§ **ABOUT THIS TASK**
Transcribe the listing below word for word but skip its images.

** GIVEN INFORMATION follows **

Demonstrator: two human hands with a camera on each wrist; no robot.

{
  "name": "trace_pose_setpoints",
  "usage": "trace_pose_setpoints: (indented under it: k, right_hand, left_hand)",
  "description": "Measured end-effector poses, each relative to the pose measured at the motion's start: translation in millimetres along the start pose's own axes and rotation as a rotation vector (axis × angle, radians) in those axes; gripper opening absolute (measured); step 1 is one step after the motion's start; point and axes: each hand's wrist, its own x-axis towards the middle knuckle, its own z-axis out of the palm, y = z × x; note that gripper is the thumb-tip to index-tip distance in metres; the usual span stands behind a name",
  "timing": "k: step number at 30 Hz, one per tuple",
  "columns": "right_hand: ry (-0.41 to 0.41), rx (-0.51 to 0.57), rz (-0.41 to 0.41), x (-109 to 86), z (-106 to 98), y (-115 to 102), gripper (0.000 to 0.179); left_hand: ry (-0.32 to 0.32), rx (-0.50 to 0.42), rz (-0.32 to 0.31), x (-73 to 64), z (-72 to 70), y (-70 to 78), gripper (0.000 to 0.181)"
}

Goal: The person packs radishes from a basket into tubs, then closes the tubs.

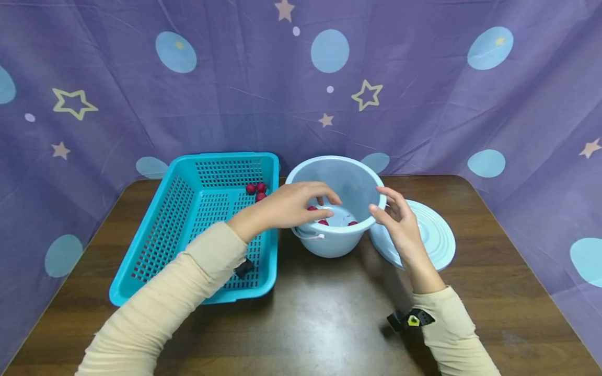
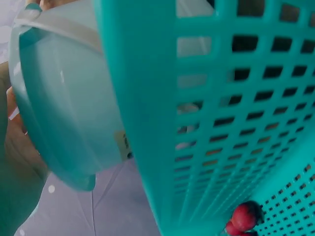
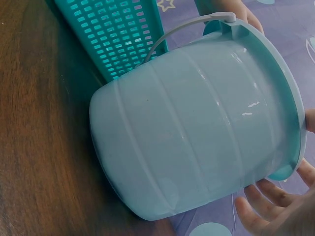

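Observation:
A light-blue bucket (image 1: 331, 243) stands upright on the table, with a few small round red fruits (image 1: 352, 223) on its bottom. My left hand (image 1: 301, 203) reaches over the bucket's near left rim, thumb and fingers spread apart with nothing visible between them. At the right side of the rim, my right hand (image 1: 400, 224) holds the bucket, thumb at the inner edge and fingers outside. In the right wrist view those fingers (image 3: 270, 199) lie along the outer wall below the rim. Several more red fruits (image 1: 261, 187) sit in the far right corner of the turquoise basket (image 1: 271, 250).
Right of the bucket lies its round light-blue lid (image 1: 435, 232) on the brown wooden table (image 1: 320, 324). The bucket's white handle (image 1: 310, 236) hangs on the near left side. A purple patterned curtain (image 1: 263, 78) hangs behind the table.

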Motion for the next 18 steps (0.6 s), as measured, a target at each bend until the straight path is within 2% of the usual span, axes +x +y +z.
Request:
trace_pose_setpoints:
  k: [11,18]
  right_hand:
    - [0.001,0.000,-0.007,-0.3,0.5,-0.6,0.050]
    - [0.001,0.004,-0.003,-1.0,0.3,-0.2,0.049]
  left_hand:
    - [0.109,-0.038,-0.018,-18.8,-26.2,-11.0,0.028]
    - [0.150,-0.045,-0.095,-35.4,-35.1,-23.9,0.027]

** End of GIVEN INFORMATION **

§ **RESPONSE FOR THIS EXERCISE**
Demonstrator: two human hands with a camera on each wrist; no robot.

{
  "name": "trace_pose_setpoints",
  "usage": "trace_pose_setpoints: (indented under it: k, right_hand, left_hand)",
  "description": "Measured end-effector poses, each relative to the pose measured at the motion's start: translation in millimetres along the start pose's own axes and rotation as a rotation vector (axis × angle, radians) in those axes; gripper opening absolute (measured); step 1 is one step after the motion's start; point and axes: each hand's wrist, its own x-axis towards the middle knuckle, its own z-axis out of the palm, y = z × x; note that gripper is the thumb-tip to index-tip distance in metres; the usual span stands behind a name",
  "timing": "k: step number at 30 Hz, one per tuple",
  "columns": "right_hand: ry (-0.41 to 0.41), rx (-0.51 to 0.57), rz (-0.41 to 0.41), x (-109 to 86), z (-106 to 98), y (-115 to 102), gripper (0.000 to 0.179); left_hand: ry (-0.32 to 0.32), rx (-0.50 to 0.42), rz (-0.32 to 0.31), x (-73 to 64), z (-72 to 70), y (-70 to 78), gripper (0.000 to 0.181)"
}

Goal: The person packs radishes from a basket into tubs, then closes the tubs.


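Observation:
A light-blue bucket (image 1: 331, 243) stands upright on the table, with a few small round red fruits (image 1: 352, 223) on its bottom. My left hand (image 1: 301, 203) reaches over the bucket's near left rim, thumb and fingers spread apart with nothing visible between them. At the right side of the rim, my right hand (image 1: 400, 224) holds the bucket, thumb at the inner edge and fingers outside. In the right wrist view those fingers (image 3: 270, 199) lie along the outer wall below the rim. Several more red fruits (image 1: 261, 187) sit in the far right corner of the turquoise basket (image 1: 271, 250).
Right of the bucket lies its round light-blue lid (image 1: 435, 232) on the brown wooden table (image 1: 320, 324). The bucket's white handle (image 1: 310, 236) hangs on the near left side. A purple patterned curtain (image 1: 263, 78) hangs behind the table.
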
Motion for the next 18 steps (0.6 s), as measured, a target at each bend until the straight path is within 2% of the usual span, axes +x +y +z.
Request:
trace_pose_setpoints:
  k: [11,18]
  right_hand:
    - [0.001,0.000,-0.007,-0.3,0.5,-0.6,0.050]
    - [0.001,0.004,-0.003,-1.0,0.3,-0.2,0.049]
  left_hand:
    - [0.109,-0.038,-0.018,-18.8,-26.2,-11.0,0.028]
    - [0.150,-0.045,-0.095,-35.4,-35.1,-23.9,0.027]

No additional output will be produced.